Agriculture and Agri-Food Canada recently announced that they will be closing multiple research stations and reducing staff levels across the country, and canola growers are expressing concern about the impacts.

Delaney Ross Burtnack, executive director of the Manitoba Canola Growers Association, said that each research station has its own series of research priorities. As far as they know at this point, the only research station closing in Manitoba is in Portage la Prairie.
“The collective group of locations also worked together as a geographically diverse network to ensure agricultural testing happens in a range of locations and conditions,” she said.
“In Portage, work like early-maturity soybean testing, winter wheat variety adaptation for Manitoba conditions, and operating as a central location for extension and reporting of that work were important functions.”
She outlined some of the possible impacts of these closures.
“Stakeholders across agriculture have met repeatedly since this announcement to try and assess the depth of the impact,” she said.
“Without clarity on how the ongoing research work at affected locations and by affected staff will managed going forward, we can only speculate on the most obvious impacts. These latest cuts compound with ongoing erosion of funding in recent decades to further weaken prairie-wide research capacity.”
This situation risks the integrity of the research network and leaves geographical gaps, she added.

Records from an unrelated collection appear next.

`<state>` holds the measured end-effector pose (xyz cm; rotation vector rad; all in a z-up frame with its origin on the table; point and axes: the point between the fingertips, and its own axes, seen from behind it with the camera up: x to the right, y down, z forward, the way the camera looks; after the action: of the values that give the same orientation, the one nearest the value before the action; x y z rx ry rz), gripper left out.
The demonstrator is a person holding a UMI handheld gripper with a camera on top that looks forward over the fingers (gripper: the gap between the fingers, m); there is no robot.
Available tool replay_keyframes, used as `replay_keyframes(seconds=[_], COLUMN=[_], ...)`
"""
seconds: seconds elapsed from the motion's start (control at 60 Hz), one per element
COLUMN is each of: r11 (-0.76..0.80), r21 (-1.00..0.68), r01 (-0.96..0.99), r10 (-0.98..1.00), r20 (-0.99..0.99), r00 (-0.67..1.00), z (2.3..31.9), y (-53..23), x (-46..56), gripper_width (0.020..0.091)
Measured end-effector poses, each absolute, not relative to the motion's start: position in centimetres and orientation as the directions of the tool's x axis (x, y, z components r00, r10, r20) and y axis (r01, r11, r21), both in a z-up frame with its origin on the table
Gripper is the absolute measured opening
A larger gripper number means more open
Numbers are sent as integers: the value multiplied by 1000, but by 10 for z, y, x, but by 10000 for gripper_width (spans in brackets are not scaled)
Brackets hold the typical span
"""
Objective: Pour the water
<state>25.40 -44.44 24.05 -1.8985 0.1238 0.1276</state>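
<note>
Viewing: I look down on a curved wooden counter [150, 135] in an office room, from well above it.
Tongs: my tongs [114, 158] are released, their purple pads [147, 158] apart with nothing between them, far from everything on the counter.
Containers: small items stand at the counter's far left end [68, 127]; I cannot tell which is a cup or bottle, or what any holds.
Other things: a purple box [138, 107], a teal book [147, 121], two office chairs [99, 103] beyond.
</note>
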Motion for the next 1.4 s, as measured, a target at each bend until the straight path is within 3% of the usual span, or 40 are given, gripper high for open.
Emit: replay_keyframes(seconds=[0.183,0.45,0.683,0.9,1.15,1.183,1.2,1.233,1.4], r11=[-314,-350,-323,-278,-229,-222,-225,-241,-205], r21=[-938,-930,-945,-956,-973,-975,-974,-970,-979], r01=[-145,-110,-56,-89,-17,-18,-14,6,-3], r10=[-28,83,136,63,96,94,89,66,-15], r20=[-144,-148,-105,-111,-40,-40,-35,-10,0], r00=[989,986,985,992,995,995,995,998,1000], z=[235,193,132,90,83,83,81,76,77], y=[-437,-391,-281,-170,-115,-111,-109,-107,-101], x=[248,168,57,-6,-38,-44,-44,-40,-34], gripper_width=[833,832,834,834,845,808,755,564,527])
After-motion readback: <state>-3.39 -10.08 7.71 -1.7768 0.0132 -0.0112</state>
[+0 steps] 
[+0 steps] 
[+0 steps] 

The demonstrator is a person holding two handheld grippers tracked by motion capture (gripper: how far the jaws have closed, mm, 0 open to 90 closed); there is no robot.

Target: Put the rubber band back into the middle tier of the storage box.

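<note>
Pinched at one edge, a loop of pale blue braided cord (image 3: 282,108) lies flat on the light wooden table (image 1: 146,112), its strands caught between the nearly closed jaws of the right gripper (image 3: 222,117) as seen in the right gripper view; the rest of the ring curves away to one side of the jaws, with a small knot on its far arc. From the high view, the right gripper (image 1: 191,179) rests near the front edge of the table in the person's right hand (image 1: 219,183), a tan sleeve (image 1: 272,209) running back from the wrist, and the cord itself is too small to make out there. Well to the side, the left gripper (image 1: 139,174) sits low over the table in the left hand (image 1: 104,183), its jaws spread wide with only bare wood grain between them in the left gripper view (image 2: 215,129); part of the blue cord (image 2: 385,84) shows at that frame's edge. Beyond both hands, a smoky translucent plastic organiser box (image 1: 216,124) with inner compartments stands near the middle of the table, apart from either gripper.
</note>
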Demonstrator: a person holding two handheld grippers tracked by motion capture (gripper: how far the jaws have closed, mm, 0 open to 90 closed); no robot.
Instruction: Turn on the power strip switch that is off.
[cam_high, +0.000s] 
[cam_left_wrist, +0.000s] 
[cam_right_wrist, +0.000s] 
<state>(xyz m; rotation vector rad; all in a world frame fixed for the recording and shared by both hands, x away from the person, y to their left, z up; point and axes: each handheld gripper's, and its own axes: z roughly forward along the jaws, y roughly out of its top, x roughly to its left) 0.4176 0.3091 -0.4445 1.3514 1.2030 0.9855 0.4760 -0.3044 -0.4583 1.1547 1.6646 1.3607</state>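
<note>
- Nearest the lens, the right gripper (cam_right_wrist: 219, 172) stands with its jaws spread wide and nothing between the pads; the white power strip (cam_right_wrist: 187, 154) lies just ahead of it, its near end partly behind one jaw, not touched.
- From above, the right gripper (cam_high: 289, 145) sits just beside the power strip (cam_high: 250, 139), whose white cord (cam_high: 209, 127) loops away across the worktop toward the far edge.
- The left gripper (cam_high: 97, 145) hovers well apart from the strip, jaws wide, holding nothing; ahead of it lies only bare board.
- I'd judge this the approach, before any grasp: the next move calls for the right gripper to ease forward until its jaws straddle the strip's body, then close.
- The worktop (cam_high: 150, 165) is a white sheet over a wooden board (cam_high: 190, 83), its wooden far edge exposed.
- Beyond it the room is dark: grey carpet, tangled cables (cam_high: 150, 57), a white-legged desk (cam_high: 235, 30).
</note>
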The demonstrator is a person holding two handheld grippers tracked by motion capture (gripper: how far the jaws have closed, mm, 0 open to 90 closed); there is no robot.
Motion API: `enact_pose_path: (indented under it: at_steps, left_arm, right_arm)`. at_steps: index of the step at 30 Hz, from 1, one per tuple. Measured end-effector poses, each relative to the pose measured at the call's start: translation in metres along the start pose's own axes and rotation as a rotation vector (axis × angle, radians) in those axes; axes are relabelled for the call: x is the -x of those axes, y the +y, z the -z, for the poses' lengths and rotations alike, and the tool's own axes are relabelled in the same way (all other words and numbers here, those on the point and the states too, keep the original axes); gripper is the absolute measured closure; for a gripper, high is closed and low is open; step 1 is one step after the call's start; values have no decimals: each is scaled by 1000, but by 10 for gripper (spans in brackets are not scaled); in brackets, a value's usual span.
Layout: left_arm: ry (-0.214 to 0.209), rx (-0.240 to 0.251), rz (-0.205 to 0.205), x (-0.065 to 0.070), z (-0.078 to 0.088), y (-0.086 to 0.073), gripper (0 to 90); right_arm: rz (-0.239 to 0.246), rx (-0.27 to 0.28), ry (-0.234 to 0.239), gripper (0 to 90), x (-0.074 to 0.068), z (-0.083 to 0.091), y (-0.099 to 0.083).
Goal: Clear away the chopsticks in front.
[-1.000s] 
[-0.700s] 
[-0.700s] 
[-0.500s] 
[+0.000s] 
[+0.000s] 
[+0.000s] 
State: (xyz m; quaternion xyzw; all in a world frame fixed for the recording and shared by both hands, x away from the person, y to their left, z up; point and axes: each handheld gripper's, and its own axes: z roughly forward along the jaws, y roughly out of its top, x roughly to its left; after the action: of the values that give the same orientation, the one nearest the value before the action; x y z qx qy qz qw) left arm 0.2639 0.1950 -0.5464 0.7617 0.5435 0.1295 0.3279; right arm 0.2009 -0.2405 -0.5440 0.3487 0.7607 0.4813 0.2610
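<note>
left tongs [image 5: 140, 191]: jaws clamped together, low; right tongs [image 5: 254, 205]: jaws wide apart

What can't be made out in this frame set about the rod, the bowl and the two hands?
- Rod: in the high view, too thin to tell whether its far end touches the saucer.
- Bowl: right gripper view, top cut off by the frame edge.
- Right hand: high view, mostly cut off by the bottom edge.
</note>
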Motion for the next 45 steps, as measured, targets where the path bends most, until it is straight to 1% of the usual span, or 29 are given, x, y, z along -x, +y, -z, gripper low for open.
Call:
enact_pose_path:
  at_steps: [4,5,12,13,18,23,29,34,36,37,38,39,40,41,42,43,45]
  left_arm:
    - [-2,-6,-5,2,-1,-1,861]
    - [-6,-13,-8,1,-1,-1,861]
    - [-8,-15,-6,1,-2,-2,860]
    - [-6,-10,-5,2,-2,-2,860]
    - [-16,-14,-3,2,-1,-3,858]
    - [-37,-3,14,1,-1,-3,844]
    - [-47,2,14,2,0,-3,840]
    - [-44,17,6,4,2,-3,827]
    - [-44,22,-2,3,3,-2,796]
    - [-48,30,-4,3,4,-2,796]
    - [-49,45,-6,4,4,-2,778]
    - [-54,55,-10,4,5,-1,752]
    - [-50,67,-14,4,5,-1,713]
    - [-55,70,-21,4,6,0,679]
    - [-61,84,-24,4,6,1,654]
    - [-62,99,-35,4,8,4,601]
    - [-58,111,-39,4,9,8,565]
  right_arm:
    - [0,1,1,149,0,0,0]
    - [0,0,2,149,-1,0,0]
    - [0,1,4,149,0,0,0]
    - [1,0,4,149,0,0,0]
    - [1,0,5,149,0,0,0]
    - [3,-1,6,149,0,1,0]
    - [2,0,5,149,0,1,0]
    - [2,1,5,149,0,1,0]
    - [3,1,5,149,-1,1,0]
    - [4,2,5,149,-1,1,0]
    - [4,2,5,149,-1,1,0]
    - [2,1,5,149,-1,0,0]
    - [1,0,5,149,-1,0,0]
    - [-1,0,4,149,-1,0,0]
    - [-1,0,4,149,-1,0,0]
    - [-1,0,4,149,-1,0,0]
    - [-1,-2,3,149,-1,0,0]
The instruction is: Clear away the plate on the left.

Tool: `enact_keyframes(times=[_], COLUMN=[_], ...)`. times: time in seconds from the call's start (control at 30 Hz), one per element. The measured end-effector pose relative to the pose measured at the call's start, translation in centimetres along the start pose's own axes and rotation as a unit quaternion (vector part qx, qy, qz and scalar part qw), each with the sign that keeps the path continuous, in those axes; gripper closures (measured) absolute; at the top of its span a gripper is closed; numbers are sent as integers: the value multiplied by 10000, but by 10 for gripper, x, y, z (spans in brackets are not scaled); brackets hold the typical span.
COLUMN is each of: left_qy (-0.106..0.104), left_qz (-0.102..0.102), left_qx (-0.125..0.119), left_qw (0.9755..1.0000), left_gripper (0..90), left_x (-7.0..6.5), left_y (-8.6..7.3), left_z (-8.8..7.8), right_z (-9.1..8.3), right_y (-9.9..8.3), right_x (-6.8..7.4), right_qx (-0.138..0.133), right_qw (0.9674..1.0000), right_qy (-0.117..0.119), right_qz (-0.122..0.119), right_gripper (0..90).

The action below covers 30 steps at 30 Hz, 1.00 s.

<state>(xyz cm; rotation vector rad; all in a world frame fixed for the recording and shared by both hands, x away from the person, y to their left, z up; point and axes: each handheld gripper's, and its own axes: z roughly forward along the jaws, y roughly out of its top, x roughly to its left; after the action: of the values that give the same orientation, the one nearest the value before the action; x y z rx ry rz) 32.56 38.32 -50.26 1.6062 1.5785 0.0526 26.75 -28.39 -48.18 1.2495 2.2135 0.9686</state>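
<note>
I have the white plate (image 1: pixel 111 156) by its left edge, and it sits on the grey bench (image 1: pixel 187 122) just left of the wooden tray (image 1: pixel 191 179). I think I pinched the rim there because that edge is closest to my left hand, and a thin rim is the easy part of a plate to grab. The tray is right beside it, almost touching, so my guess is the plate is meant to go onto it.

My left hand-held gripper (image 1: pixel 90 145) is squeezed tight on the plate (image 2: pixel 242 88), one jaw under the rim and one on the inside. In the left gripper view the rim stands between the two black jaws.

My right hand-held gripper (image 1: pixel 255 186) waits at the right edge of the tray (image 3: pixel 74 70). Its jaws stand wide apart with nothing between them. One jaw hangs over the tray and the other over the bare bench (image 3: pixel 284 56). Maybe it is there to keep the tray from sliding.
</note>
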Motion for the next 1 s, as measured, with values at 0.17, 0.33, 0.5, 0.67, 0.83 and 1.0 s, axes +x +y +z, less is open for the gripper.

“We are not clear how they will be addressed. Public funding continues to shrink, putting more pressure on farm groups like ours to seek out funding for the research work farmers need,” Ross Burtnack said.
“That work may not be replaced by the private sector or would benefit from long-term continuity and third-party unbiased oversight. In the current trade environment where Canada is seeking to grow and secure its agricultural sector, this is a step in the wrong direction.”
The role of research is essential in the industry.
“Publicly funded research is the foundation of innovation in agriculture,” she said.
“It encompasses so much of the work that happens before a product, crop variety or production technique is commercialized, and much of the work that doesn’t have commercial potential because it’s too small a market or too regional to be of interest to the private sector, for example.”
Across Manitoba, there are about 6,000 canola farms, including 327 in the Interlake region.
“Farmers recognize the value of efficient operations. However, there is real and shared concern across the sector that this decision will cause significant gaps and damage to the agricultural research sector at a time when research and innovation has never been more important,” she said.
“Manitoba Canola Growers Association is working closely with our counterparts across Canada to get clear on the Agriculture and Agri-Food Canada decision and next steps in order to support and protect the research needs of farmers and the industry as a whole.”
Warren Ellis, board chair of the Manitoba Canola Growers Association, has a canola farm based in Wawanesa.
“As a Manitoba farmer, I’m concerned about what these Agriculture and Agri-Food Canada decision staff cuts mean for the future of canola research,” Ellis said.
“Public independent research delivers real value for farmers, and Agriculture and Agri-Food Canada decision researchers and support staff have done tremendous work for our industry over many years. Losing this capacity puts long-term innovation and crop development at risk.”